I don’t look at his face. Even though part of me is curious, it feels like a violation and he’s been violated enough tonight.
We lurch forward together. He trips over my blade a few times before we get into a rhythm we can both move to. A few steps later, my boot connects with metal.
“Hold on a sec,” I say. “I’m going to bend down slowly and pick something up. Don’t move.”
My fingers connect with the cold contours of his helmet. The visor is shattered. It’s functionally useless.
“I found your helmet. Do you want me to carry it or put it on you?”
He bows his head. In the dark, I lift it up, my fingers grazing locks of hair, and gingerly work it down over his head. It’s an intimate moment and I hate it. I feel wretched for leaving him, for witnessing his vulnerability and knowing I’m to blame, for how dependent he is on me now.
So I do the only thing I can think to do to show him how sorry I am.
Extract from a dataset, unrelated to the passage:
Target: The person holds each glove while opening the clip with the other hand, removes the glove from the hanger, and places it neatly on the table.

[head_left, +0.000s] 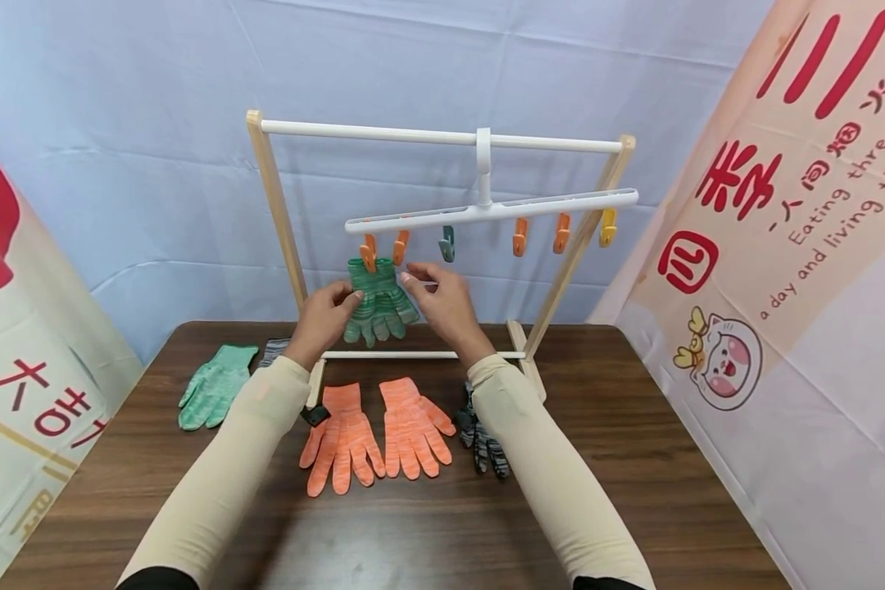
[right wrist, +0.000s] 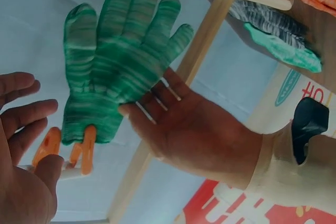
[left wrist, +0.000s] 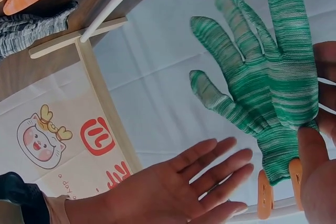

I open my mouth and start telling him the truth. Not big truths – not the ones that will make him hate me. But some truths, at least.
“Did I ever tell you I have a sister? Before the war, I had three. The youngest is Peasant. Her real name is Persephone but I call her Peasant because I used to role play that I was a queen and she was my stupid, ugly servant. Really, she’s the most beautiful person in our family – maybe even in the entire city but we were basically shut-ins during and after the war so it’s not like I could verify it. I called her Peasant because I was jealous of a little girl.”
I talk for two miles. I tell him about how I wanted to be a runner but was afraid to leave the house. I tell him about stealing shoes from a starving boy. I tell him how I trained, how I raced the road runners, how I lost. Things I’d never said aloud before.
He doesn’t respond, just leans on my shoulders and shuffles forward, one foot in front of the other. From a distance, we could look like lovers out for a stroll or comrades drunk on watered down rubbing alcohol instead of what we are: two people too broken to stand on their own, fumbling through the dark.